If he was to find any kind of comfort it was probably in the sepia records of the 1966 US Open at the Olympic Club in San Francisco. Then, the great Arnold Palmer carried a seven-shot lead into the last nine and retained it at five shots with three holes to play. But Billy Casper kept on his heels, draining the life and the confidence out of the founder of modern golf and finally prevailed in a play-off. That seemed to be the apex of Els' hopes before Scott found a bunker on the last fairway before misfiring his putt.

For Els this last represented more than a stunning and unexpected triumph. It was the time when he could walk away from the dread of believing that whatever he attempted to achieve, he was destined to fail – however sweet the swing, and however well he utilised the now controversial long-handled putters. The trouble was, he has been candid enough to confess, that he reached a point when he no longer assumed that he had the game and the competitive character to face any challenge that came on the golf course.

That slippage of confidence, ironically enough, was most significantly imposed by the man who last night was singularly unable to inflict himself on the unfolding drama. Tiger Woods first did it in the 2002 US Masters, when he swept to his third – and second straight – Green Jacket with an imperious march around Amen Corner.

Els admitted he was one of the prime victims. "You have to believe you can win in any circumstances, you have the ability to inflict yourself on any situation. But I have to be honest. Tiger took a lot of that belief away when he went storming to another US Masters title. It was one I wanted to win very badly – and up until that point I believed I could win it."

That was a returning belief, however, before Mickelson destroyed his play-off chances. Last night it was as though he had emerged from a rather dark stand of Georgian pines. Ironically, this time it was the Tiger who had a need to hug the shadows.
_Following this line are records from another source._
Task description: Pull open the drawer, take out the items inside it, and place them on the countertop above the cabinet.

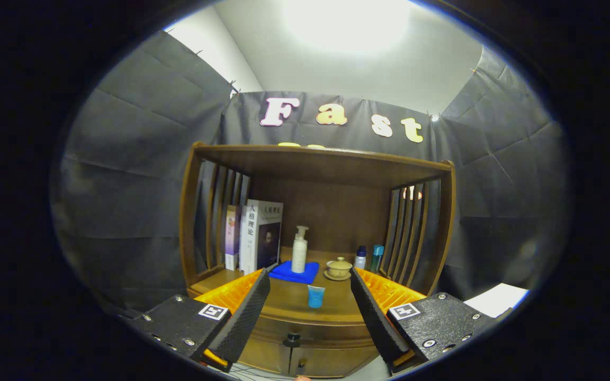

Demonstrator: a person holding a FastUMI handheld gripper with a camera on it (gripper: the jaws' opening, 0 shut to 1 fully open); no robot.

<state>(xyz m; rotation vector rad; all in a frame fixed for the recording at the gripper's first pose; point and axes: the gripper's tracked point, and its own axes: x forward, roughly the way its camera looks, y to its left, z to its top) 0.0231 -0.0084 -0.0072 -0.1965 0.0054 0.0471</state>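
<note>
Ahead of the gripper (310, 312), fingers spread wide and holding nothing: drawer (305, 330) shut beneath the countertop (289, 304), knob (293, 338) probably just below. Could clip the blue cup (316, 296) if aimed high.

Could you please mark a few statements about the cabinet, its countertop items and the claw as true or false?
1. The claw is open and holds nothing. True.
2. The blue cup lies on its side. False: it stands upright on the countertop, between the fingers.
3. The pump bottle stands on the blue cloth. True.
4. The books lie flat in a stack. False: they stand upright beside the slatted side.
5. The lidded teacup sits on top of the books. False: it rests on the countertop, beside the cloth.
</note>
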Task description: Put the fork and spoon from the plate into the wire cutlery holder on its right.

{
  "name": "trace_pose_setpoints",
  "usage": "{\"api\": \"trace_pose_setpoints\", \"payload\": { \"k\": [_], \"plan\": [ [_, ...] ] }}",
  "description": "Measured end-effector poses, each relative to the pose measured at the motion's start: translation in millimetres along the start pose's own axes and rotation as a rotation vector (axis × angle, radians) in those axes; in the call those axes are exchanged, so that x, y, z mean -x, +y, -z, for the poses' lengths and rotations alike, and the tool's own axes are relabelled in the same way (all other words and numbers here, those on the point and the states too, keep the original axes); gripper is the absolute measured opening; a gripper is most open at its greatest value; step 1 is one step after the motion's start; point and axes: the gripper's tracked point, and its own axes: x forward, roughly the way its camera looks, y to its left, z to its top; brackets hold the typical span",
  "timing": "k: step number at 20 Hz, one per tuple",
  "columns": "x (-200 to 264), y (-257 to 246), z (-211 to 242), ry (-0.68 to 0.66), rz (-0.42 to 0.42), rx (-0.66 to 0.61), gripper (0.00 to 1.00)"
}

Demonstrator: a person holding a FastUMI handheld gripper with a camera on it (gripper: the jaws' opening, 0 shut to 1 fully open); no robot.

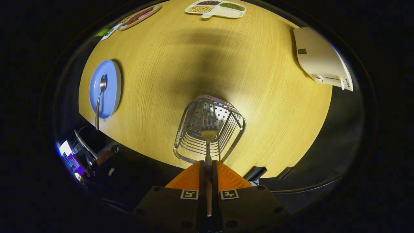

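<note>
My gripper [208,165] is shut on the fork [208,132], whose handle runs between the two fingers and whose tines point down into the wire cutlery holder [187,129] just ahead of the fingertips. The holder stands upright on the wooden table [252,74], near its front edge. Far off to the left lies the blue plate [111,87] with the spoon [99,100] on it, bowl on the plate and handle sticking out over the table's edge.
A white divided tray [226,12] with beans sits at the far side of the table. An oblong dish [139,16] lies at the far left, and a white flat appliance [318,60] at the right. A dark floor lies below the table's front edge.
</note>
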Motion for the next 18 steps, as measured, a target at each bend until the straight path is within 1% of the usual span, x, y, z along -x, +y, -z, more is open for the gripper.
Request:
{"api": "trace_pose_setpoints", "payload": {
  "k": [5, 8, 9, 10, 14, 16, 18],
  "plan": [
    [2.2, -0.7, -9.0, -0.051, -0.005, -0.020, 0.13],
    [10.1, -2.5, -15.7, -0.140, -0.018, -0.039, 0.14],
    [15.1, -3.0, -18.0, -0.186, -0.027, -0.049, 0.16],
    [22.8, -0.6, -21.4, -0.242, -0.039, -0.062, 0.16],
    [72.4, 26.9, -39.2, -0.527, -0.123, -0.101, 0.16],
    [96.9, 51.0, -41.9, -0.646, -0.156, -0.097, 0.20],
    [113.2, 85.8, -41.0, -0.727, -0.210, -0.089, 0.25]
  ]
}}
Once again Woods, who had had moments of impressive skill and judgement over the first two days, failed to inflict himself at the decisive stage of a major tournament. The four-year drought was extended, there could be little doubt, in his own mind when on Saturday he failed quite profoundly to match the momentum of Scott, the man with the broom-handled putter and the zealous support of Tiger's former caddie Steve Williams.

While Scott played with freedom – and some refined aggression – the Tiger repeatedly took the cautious option, which meant that when the Australian finally began to falter over the last nine yesterday, Woods was too far behind – too preoccupied with avoiding the breakdown of his game to spread any of the old destructive influence.

For Woods, who shot a last round of three over, it was the harshest evidence that his game remains a long way from the brutal force it was before his fall from grace two and a half years ago. For Scott it was an extremely long and tortuous journey to a place against which he will need some considerable protection over the next few weeks and months.

And for The Big Easy? As his huge smile illuminated the gathering shadows, it was easy to believe he had returned, if not to the best of his days, certainly to the kind on which he could still believe that, indeed, just about anything can happen.

Shot, shank and mover of the day

Shot of the day: Even 14-time major winners have to get down and dirty sometimes. Tiger Woods got on to all fours to escape a bunker at the sixth, en route to his first triple-bogey at a major in nine years.

Shank of the day: Graeme McDowell, still stuck on one major win, fell out on contention on the 11th hole, duck-hooking a fairway wood into gorse from the middle of fairway.

Charge of the day: World No 36 Nicolas Colsaerts shrugged off poor middle rounds to surge into a top-10 finish. The Belgian's final round 65 helped him achieve his best finish at a major.